> YOUR ASSIGNMENT: The line with "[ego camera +" marks the start; please set it down along with all later lines through the end of the material, exactly, leaving out pictures.

> DATA EXCERPT:
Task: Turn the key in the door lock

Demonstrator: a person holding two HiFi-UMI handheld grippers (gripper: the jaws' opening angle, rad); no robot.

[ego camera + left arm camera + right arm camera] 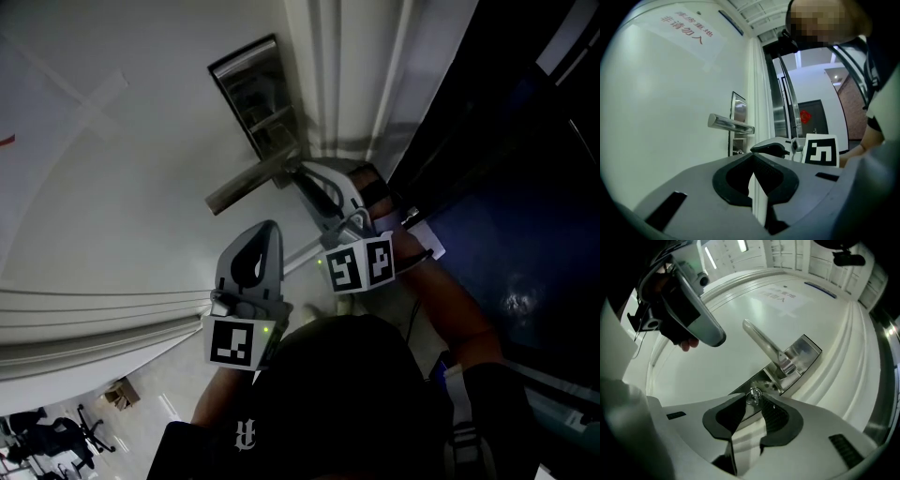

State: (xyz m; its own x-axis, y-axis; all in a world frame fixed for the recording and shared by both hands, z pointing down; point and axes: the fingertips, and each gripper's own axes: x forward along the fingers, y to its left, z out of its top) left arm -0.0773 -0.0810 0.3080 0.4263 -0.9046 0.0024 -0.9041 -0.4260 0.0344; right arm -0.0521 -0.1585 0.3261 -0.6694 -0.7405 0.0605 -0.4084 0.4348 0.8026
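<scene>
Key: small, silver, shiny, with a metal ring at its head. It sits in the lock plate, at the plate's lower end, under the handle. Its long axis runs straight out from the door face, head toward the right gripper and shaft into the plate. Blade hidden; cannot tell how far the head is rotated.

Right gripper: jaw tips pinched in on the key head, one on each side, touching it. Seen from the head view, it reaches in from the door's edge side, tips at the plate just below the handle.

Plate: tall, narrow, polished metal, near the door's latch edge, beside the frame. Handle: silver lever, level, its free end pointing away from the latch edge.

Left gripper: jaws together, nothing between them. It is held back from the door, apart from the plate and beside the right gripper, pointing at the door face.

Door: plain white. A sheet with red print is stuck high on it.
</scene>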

> ANSWER SPACE:
[ego camera + left arm camera + right arm camera] 

State: (xyz m; its own x-axis, y-axis; all in a world frame fixed for the recording and shared by both hands, z pointing down; point and axes: the fingertips, and each gripper's own axes: x forward along the fingers, y to its left, z out of its top) left arm -0.0773 -0.0810 0.3080 0.4263 -0.9046 0.0024 -0.9041 -0.4260 0.0344; right arm -0.0521 -0.1585 0.3261 -0.6694 -0.7405 0.0605 -0.4084 0.4348 0.8026
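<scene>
Key: small, silver, shiny, with a metal ring at its head. It sits in the lock plate, at the plate's lower end, under the handle. Its long axis runs straight out from the door face, head toward the right gripper and shaft into the plate. Blade hidden; cannot tell how far the head is rotated.

Right gripper: jaw tips pinched in on the key head, one on each side, touching it. Seen from the head view, it reaches in from the door's edge side, tips at the plate just below the handle.

Plate: tall, narrow, polished metal, near the door's latch edge, beside the frame. Handle: silver lever, level, its free end pointing away from the latch edge.

Left gripper: jaws together, nothing between them. It is held back from the door, apart from the plate and beside the right gripper, pointing at the door face.

Door: plain white. A sheet with red print is stuck high on it.
</scene>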

No further answer is needed.